Bruce Birchard notes the continued resistance to climate action from political, financial, business, and some labor leaders, and he finds it tragic. But giving up is not an option. As highly privileged people living in a rich and powerful nation, we may survive for some decades the consequences of the climate crisis. Yet we, more than anyone else, bear the most responsibility. To give up means consigning the poorest and least powerful in our global family to suffering and sometimes death from the most disastrous impacts of a rapidly warming planet Earth. To stay engaged, Bruce recharges frequently by spending time with his grandchildren and getting out into nature.

Climate change and climate conflict may necessitate the relocation of between 20 and 30 percent of the world’s population over the next century. Given that we are in large part to blame, will we welcome them as the Bible instructs (Lev. 19:33–34), or will we build walls and barriers to keep them away? Resettlement work is going to be an increasing part of living our witness, as more and more people flee climate catastrophe and the violent conflicts caused by it.

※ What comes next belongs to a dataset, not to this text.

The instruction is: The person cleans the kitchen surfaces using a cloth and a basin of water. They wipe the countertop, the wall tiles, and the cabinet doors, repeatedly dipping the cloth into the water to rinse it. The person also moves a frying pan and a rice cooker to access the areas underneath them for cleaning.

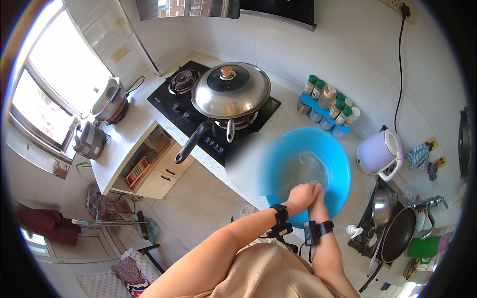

We really are in the midst of a long emergency, and we need to take a long view to address it. Jackie Bonomo finds that emphasizing community, equality, and peace, and living into those values with integrity is the best way to reach people. Young people see the tsunami of problems caused by climate inaction, and they raise good trouble— speaking truth to power—which she finds hopeful. Our species is characterized by great adaptability—finding liveable habitat from the tropics to the arctic—but we have only been around for an eyeblink in the scheme of evolution. In all of our three-hundred-thousand-year history as Homo sapiens, we’ve adapted to ice ages and heat waves, but the climate has never changed this much this fast. Adaptation doesn’t mean cranking up the AC; we only survive if the complex web of life that supports us survives. In The Story of the Human Body, author Daniel E. Lieberman notes that our adaptive success is inextricably entwined with our unique ability to communicate, share a vision, and cooperate in bringing it about. Hope comes from accepting the present and envisioning a brighter future. It is, to some extent, self-fulfilling. It certainly has been a consuming activity for me.

I’ve accepted the idea that the problem may not be “fixed” within my lifetime, and perhaps not in yours, but it’s essential for us to imagine a new story about the way it can be turned around in time for today’s grandchildren and their grandchildren to have a liveable world where they can still be happy. What does that future look like? Can you see it? I see more sharing, more cooperation, more compassion, and more engagement to be essential parts of that vision, and above all, I see hope. What do you see?

Stephen Loughin

Stephen Loughin is a retired physicist, having worked on the NASA Cassini and New Horizons missions to Saturn and Pluto. He then taught physics at St. Joseph's University in Philadelphia, Pa. He has been a member of Old Haverford (Pa.) Meeting for nearly 40 years and has been active in climate justice work for the past 20 years.

1 thought on “Addressing the Long Emergency

  1. After reading Stephen Loughin essay, Addressing the Long Emergency, I was disappointed & concerned when talking about climate justice there was no discussion concerning the protection of wildlands, wetlands, watersheds, or defending the rights of all non-human species.
    And I have to ask with our rush to find “sustainable alternatives” to fossil fuels have we considered the environmental impact the extraction of the materials necessary for the manufacturing of the “alternative sources” has on habitat & the surrounding communities along with the impact of local habitat when placing these alternative technologies? Our focus must go beyond just human needs & add to the equation the needs & rights of all of Creation. And i agree it’s taken 150 plus years to get where we are, & perhaps an equal amount of time to get out of our present dilemma. Along with reconsidering technology we should be looking at economic, lifestyle, & cultural changes! long Live Creation!